Hi I'm new to wine and I was wondering what good wine there is to invest in. Some 2002 and wine I can buy now, store and sell in 6/7 years or so because one of my friends does it but I can't remember which types he told me were good.

yours sincerly,
marcus


- mrdutton - 03-11-2002

Welcome to the Wine Board!

I can't recall that anyone here collects wine as an investment. A lot of us collect wine to drink - laying it away only for the appropriate time for it to properly mature.

You'll get a lot of good advice on drinking wine, but not much on collecting it for resale.


- paolo_r - 03-17-2002

so mr dutton, novice here, what you suggest is to buy wine from the current year as an investment to enjoy 6-7 years later?
I could understand the logic behind this, buy cheap enjoy a what would be in 6-7 years an expensive, vintage wine, right?


- Kcwhippet - 03-17-2002

Investing in wine is riskier than trying to do day trading with no experience in the stock market.
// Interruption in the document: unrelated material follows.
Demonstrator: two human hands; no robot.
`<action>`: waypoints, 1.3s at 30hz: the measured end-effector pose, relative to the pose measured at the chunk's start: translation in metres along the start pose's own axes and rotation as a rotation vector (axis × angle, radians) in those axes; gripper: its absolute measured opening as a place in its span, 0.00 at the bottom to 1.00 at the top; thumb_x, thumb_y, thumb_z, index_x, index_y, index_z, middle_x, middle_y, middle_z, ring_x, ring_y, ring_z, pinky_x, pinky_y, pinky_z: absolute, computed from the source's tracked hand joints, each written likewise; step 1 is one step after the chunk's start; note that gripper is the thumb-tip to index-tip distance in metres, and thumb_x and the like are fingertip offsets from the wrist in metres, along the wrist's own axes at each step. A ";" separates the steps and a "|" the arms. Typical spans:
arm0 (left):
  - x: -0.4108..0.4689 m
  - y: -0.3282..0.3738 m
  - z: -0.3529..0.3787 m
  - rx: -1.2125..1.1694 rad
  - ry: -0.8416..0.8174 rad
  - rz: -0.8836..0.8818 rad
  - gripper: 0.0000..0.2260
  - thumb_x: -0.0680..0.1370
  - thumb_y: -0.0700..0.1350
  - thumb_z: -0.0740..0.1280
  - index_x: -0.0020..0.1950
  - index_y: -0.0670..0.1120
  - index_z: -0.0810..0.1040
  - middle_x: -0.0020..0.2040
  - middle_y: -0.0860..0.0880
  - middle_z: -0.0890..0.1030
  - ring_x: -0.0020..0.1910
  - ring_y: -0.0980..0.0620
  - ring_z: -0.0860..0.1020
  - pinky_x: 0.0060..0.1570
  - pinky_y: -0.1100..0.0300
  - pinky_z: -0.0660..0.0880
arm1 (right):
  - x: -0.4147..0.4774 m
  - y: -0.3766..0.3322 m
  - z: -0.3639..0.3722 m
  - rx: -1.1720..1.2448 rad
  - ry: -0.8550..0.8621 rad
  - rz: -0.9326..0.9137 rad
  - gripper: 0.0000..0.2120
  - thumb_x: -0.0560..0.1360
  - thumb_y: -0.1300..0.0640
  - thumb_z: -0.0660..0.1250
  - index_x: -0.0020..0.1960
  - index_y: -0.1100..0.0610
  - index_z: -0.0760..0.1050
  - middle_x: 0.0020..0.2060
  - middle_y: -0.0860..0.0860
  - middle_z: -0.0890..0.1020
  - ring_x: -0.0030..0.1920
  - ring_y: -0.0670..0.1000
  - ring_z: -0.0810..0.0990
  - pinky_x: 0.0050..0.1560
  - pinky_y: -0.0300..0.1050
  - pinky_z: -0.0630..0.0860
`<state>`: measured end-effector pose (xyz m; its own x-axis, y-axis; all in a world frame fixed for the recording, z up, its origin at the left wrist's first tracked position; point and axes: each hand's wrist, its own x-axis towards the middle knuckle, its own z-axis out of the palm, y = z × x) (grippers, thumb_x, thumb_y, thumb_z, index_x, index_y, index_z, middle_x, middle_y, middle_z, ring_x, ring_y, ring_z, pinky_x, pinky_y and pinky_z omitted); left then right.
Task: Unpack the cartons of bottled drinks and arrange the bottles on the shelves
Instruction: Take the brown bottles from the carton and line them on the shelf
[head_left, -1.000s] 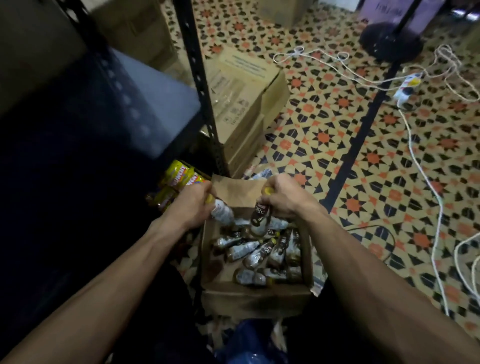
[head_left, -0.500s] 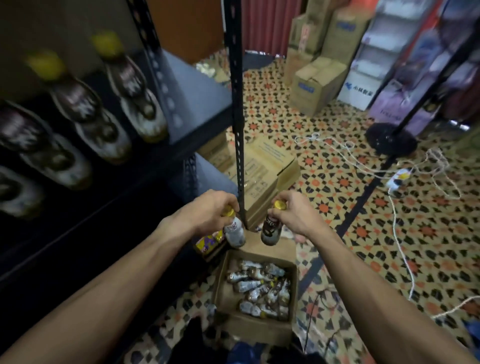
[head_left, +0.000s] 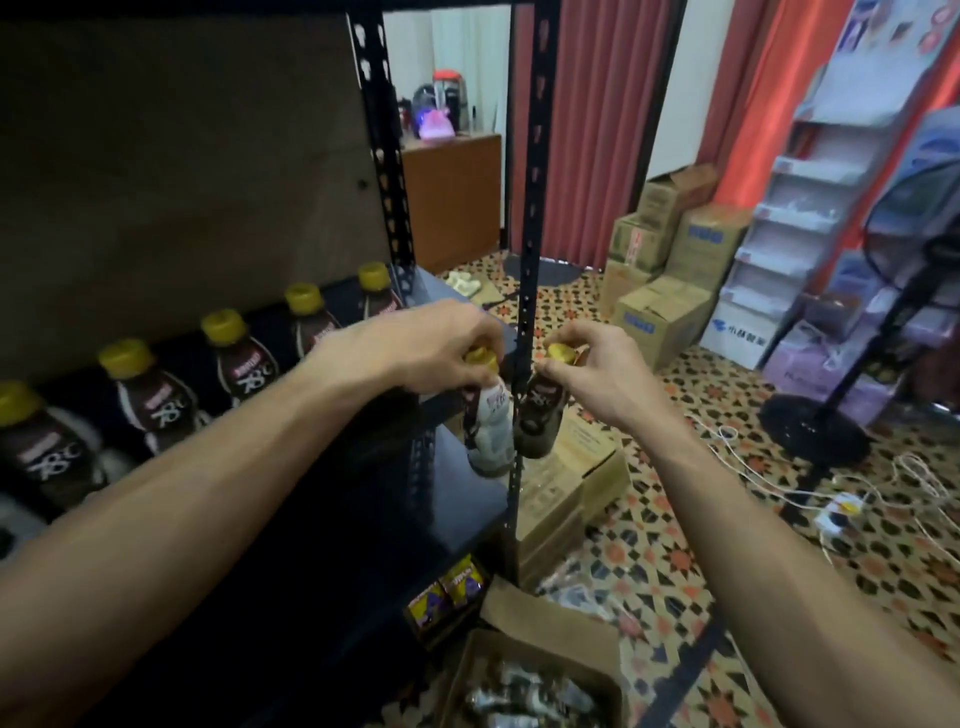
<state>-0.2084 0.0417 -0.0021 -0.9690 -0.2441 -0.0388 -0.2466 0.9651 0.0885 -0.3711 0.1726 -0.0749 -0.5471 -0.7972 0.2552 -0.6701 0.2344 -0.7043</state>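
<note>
Red-orange curtains (head_left: 597, 130) hang along back wall; wooden cabinet (head_left: 452, 192) stands beside them, small items on top too blurred to name; white tiered display stand (head_left: 810, 208) at right, near black standing fan (head_left: 904, 249) on round base; patterned tile floor (head_left: 727, 571) in orange, black, cream; white power strip (head_left: 839, 512) lies on floor near fan base, white cables (head_left: 769, 480) tangled around it; pale slippers (head_left: 462, 283) on floor near cabinet.
</note>
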 end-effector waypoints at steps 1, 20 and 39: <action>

First off, you have to start with a lot of disposable cash. Second, you have to have a virtually encyclopedic knowledge of wines, wine regions and history. You have to know very early in the vintage which particular wines from what particular region in the world is going to to be good enough to purchase for investment purposes. Then you have to have a controlled environment to store all the wines until they've reached a sufficient point in their maturity to sell at the optimum price. Now, many investment grade wines will take 10, 20 or more years to reach that point, so you have all that inventory sitting around doing nothing for all that time. If you intend to do it seriously every year, you're putting at least $10K up to purchase the wine, so after about 20 years you have at least $200K invested before you start recouping any money. Oh, the storage will probably have cost you about $100K for all those 20 years. Well, the list goes on and on with reasons why we're not serious investors here. Of course, the short answer is to get on the mailing list for a winery like Screaming Eagle. This is such a sought after cult wine that people are willing to pay up to three times the release price the day after release. Sadly, those mailing lists are oversubcribed and they all have waiting lists which are also full, so you may have achance of making the list in ten years or so. At any rate, investing in wines is risky and it ties up too much money, so you won't find too many of us here that do it seriously.